The double data is currently being compressed using the java 'Deflate' algorithm before the encoding, however each chunk of binary data in the file will have its own deflate data dictionary, which is an overhead I would like to greatly lessen. The 'Deflater' class has a 'setDictionary' method which I would like to use.
So questions are:
1). Does anyone have any suggestions for how to best build my own single custom data dictionary based on multiple sections of doubles (x8 bytes) that could he used for multiple deflate operations, i.e. use the same dictionary for all the compressions? Should I be looking for common bytes across all byte arrays, with the commonest byte put at the end of the dictionary array?

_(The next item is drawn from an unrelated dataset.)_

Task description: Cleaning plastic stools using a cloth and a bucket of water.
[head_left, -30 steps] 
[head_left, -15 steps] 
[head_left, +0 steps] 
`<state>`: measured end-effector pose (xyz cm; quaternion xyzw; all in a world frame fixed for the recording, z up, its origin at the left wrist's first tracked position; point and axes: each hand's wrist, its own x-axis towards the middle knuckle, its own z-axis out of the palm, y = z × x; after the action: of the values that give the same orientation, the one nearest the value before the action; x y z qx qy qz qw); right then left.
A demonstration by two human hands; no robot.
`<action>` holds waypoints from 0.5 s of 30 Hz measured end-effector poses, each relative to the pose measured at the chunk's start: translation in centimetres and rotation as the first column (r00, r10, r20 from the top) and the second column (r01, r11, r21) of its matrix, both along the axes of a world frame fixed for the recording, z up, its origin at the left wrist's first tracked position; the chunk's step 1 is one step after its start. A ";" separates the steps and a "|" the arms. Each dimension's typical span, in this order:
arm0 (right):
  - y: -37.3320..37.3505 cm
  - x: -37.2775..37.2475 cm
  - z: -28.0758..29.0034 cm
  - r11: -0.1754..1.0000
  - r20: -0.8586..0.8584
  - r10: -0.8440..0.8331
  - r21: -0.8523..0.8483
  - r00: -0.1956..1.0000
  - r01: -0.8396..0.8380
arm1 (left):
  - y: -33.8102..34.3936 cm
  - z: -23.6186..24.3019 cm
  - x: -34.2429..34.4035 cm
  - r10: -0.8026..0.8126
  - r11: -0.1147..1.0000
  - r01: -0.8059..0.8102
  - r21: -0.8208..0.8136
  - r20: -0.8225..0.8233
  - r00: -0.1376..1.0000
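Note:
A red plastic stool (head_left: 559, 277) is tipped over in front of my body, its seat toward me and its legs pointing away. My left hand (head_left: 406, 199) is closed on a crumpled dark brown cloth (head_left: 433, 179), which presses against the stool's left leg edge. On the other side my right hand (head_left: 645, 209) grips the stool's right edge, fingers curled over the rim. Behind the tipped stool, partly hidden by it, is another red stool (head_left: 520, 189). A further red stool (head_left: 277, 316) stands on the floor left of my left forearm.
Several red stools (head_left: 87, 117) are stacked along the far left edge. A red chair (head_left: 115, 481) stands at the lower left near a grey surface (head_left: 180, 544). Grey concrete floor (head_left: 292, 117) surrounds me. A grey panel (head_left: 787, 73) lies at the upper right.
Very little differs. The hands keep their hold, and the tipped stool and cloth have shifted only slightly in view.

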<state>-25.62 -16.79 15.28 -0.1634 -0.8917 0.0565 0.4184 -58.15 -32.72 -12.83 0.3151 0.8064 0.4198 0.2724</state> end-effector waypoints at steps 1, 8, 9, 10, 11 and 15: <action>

2). Can I separate the (custom) data dictionary from the deflated data, and then set the dictionary against the deflated data later before inflating the data again?
3). Will the deflate algorithm take my custom data dictionary, and then just create its own slightly different data dictionary anyway, both invalidating my singular data dictionary and lessening the potential space saving from using a singular data dictionary?
4). Can someone elaborate on the structure of zlib compressed data, so that I myself may try to separate the data dictionary from the compressed data?
I want to only use space for the data dictionary once in my file, and use it for each block of my double data in my filebut not store it with the double data. If the data dictionary cannot be separated from the deflated data/stored separately, then it seems that there would be little value in building a custom singular dictionary as each compressed block would have its own dictionary anyway. Is this right?